Students will be able feed and observe animals and insects in their natural environments. Students will be able to first hand make observations and identification of different plant and animal life in the habitat. The food cycle/food chain is easily observable in a natural setting where students can explore and record their experimental data, hypothesis and conclusions.

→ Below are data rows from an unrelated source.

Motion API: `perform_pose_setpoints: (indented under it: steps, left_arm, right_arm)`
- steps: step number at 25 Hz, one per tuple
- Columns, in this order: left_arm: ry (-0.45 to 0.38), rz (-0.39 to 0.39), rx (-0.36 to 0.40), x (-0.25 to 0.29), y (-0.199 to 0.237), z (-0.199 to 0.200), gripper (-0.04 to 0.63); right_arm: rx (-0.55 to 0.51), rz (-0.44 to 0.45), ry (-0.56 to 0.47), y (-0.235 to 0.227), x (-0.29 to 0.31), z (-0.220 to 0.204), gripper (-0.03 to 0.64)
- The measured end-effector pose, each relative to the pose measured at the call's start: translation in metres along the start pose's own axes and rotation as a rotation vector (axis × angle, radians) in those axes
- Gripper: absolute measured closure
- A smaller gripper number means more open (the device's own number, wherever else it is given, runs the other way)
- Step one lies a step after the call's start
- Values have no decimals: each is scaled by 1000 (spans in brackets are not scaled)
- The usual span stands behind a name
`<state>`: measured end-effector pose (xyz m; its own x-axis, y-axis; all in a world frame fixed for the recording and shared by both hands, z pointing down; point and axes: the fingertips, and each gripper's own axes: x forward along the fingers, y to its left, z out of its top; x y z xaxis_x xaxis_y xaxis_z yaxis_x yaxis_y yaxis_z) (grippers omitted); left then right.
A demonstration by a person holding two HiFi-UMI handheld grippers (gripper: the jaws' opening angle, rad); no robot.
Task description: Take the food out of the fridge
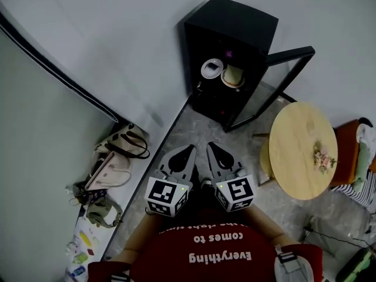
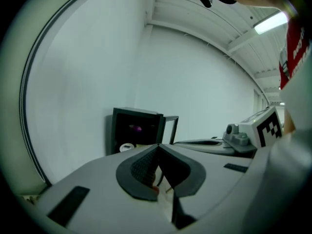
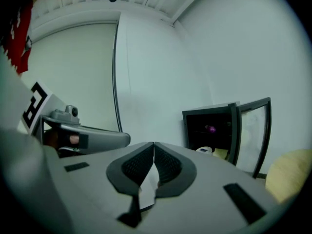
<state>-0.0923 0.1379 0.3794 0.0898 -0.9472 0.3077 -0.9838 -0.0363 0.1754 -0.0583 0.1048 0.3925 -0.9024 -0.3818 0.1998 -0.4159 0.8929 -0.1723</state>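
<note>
A small black fridge (image 1: 232, 51) stands against the wall, its glass door (image 1: 276, 84) swung open to the right. On its shelf sit a white round dish (image 1: 211, 68) and a cream-coloured food item (image 1: 233, 76). My left gripper (image 1: 189, 150) and right gripper (image 1: 210, 145) are side by side, well short of the fridge, pointing at it, both shut and empty. In the left gripper view the left gripper (image 2: 158, 146) faces the fridge (image 2: 136, 130) with the dish (image 2: 127, 147) showing. In the right gripper view the right gripper (image 3: 154, 144) sees the fridge (image 3: 212, 128) and door (image 3: 256, 130).
A round wooden table (image 1: 302, 148) with a small flower sprig (image 1: 323, 157) stands right of the fridge door. Bags (image 1: 117, 151) and small items lie along the wall at the left. An orange seat with clothes (image 1: 355, 157) is at the far right.
</note>
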Motion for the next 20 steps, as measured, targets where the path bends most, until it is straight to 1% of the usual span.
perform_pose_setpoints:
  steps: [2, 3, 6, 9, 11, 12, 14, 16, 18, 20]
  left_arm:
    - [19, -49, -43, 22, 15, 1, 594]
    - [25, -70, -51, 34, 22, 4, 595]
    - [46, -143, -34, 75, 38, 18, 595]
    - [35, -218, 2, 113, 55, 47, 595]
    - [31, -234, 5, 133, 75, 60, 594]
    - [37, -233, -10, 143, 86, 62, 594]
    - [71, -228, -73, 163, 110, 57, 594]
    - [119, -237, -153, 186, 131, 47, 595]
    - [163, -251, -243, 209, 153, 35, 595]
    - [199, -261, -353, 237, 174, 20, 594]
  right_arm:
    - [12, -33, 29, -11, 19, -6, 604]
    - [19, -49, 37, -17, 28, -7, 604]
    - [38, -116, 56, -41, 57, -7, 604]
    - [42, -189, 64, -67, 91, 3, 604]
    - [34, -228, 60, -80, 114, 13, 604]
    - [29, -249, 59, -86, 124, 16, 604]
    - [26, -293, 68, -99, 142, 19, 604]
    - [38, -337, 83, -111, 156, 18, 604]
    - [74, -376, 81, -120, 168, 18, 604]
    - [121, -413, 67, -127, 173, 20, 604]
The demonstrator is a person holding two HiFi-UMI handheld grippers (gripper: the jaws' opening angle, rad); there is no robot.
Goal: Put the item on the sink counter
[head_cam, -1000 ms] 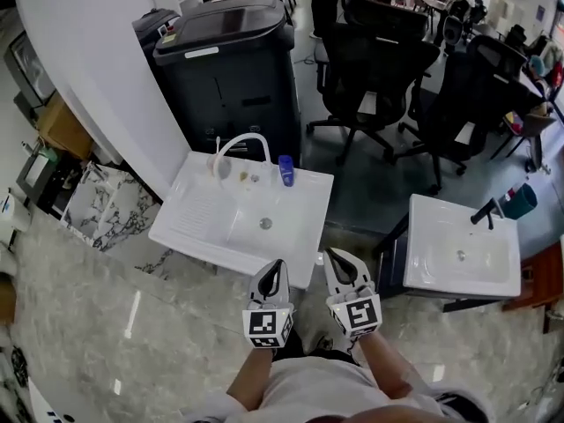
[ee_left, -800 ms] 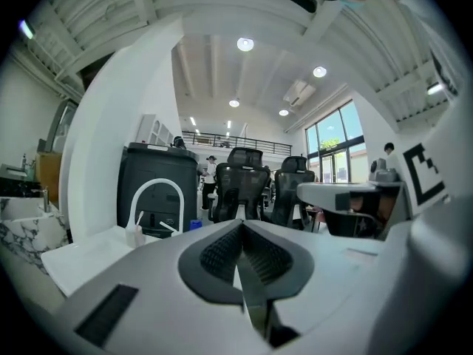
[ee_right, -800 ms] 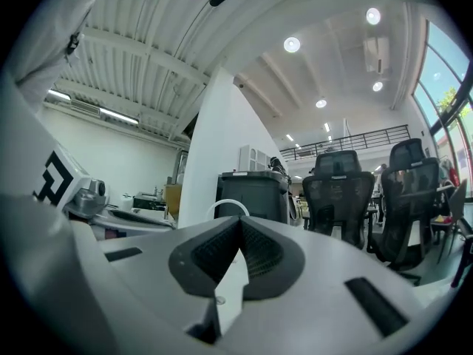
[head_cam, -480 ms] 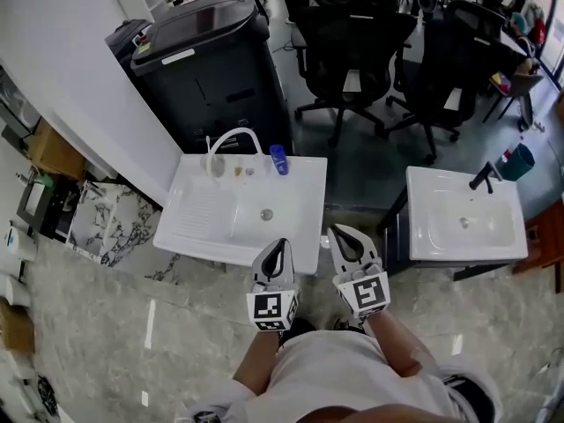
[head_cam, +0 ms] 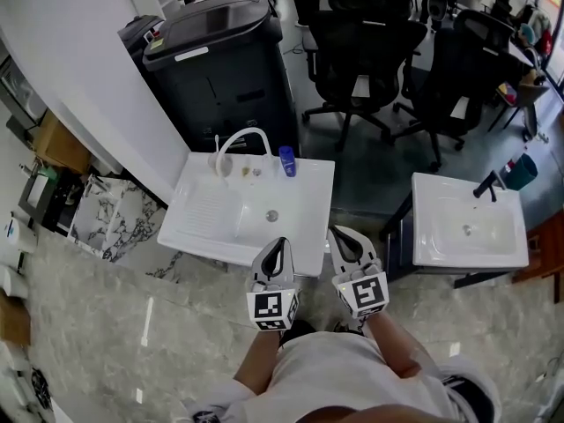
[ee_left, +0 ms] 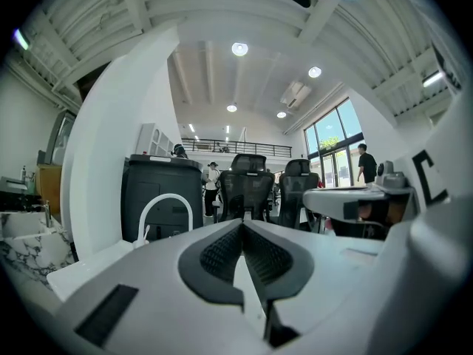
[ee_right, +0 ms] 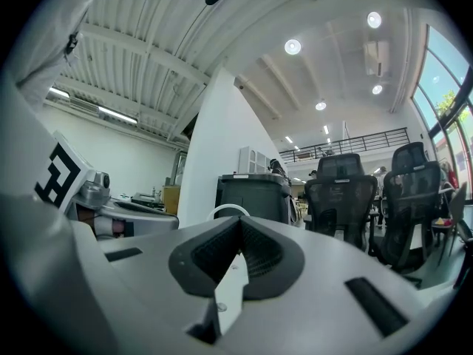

Description of the Project:
The Coolidge Schoolyard habitat project has taken a three-walled alcove located in the front of our building and transformed this empty space into an outdoor classroom for nature study. As we broke ground in March through April of 2015, we tilled and turned the soil in specific planting areas. Raised dirt berms were added to create height and interest to the landscape. A center sitting area was defined and enhanced with the addition of large logs for classes to sit. Gravel or mulch-lined pathways were created to travel through the area, so students and staff may interact and view the varieties of plants, insects and animal life the habitat invites. The center of the habitat is currently set with a formal sidewalk, which will be buffered with rocks and landscape edging to help protect plants and wildlife from human and salt damage. Throughout the habitat, a good variety of native Michigan plant species have been planted and labeled to help students learn proper names. Bird and butterfly feeders were built for year-round viewing from our school's windows. One corner of the habitat showcases five raised beds, which individual classes or whole grade levels may plant vegetables and flowers for educational and community purposes. We plan to continue adding plants, additional landscaping, formal fencing and possibly a water feature in the upcoming year or two. With help from our garden committee, we plan to maintain and manage the habitat's successful growth into future years.